> **What is expected**: Line by line, retype the material below exactly, from its first line up to and including the one holding "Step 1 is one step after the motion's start".

(Data)

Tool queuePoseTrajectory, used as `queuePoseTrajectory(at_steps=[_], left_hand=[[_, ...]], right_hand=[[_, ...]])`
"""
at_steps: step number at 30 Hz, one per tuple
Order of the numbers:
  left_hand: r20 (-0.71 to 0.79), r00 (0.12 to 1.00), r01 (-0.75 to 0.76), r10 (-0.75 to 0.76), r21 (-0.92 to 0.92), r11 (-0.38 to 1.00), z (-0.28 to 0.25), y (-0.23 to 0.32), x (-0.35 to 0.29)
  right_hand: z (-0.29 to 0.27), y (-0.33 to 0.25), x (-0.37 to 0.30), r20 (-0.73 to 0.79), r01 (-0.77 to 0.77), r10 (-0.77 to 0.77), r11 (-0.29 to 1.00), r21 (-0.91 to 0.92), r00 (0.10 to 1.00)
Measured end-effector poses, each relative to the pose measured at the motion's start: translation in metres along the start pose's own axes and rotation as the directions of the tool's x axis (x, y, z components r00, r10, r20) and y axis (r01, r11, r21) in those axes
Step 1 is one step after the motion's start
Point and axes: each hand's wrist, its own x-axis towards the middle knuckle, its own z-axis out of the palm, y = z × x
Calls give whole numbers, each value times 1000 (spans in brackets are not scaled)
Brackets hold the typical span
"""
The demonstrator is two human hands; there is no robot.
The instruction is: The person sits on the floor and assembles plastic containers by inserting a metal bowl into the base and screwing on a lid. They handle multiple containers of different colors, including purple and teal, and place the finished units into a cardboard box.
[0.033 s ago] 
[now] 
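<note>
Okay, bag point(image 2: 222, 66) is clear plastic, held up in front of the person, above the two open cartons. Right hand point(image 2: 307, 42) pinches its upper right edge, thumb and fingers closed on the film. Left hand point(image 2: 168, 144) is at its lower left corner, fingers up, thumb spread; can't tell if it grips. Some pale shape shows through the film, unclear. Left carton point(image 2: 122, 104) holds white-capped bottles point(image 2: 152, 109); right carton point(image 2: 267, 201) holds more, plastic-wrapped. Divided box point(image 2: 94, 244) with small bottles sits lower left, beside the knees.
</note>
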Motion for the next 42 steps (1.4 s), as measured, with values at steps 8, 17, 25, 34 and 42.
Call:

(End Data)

> **Reply to the exercise**:
Tool queuePoseTrajectory, used as `queuePoseTrajectory(at_steps=[_], left_hand=[[_, ...]], right_hand=[[_, ...]])`
"""
at_steps: step number at 30 Hz, one per tuple
Order of the numbers:
  left_hand: r20 (-0.71 to 0.79), r00 (0.12 to 1.00), r01 (-0.75 to 0.76), r10 (-0.75 to 0.76), r21 (-0.92 to 0.92), r11 (-0.38 to 1.00), z (-0.28 to 0.25), y (-0.23 to 0.32), x (-0.35 to 0.29)
  right_hand: z (-0.29 to 0.27), y (-0.33 to 0.25), x (-0.37 to 0.30), r20 (-0.73 to 0.79), r01 (-0.77 to 0.77), r10 (-0.77 to 0.77), r11 (-0.29 to 1.00), r21 (-0.91 to 0.92), r00 (0.10 to 1.00)
Measured end-effector poses, each relative to the pose measured at the motion's start: translation in metres along the start pose's own axes and rotation as the directions of the tool's x axis (x, y, z components r00, r10, r20) and y axis (r01, r11, r21) in those axes
Step 1 is one step after the motion's start

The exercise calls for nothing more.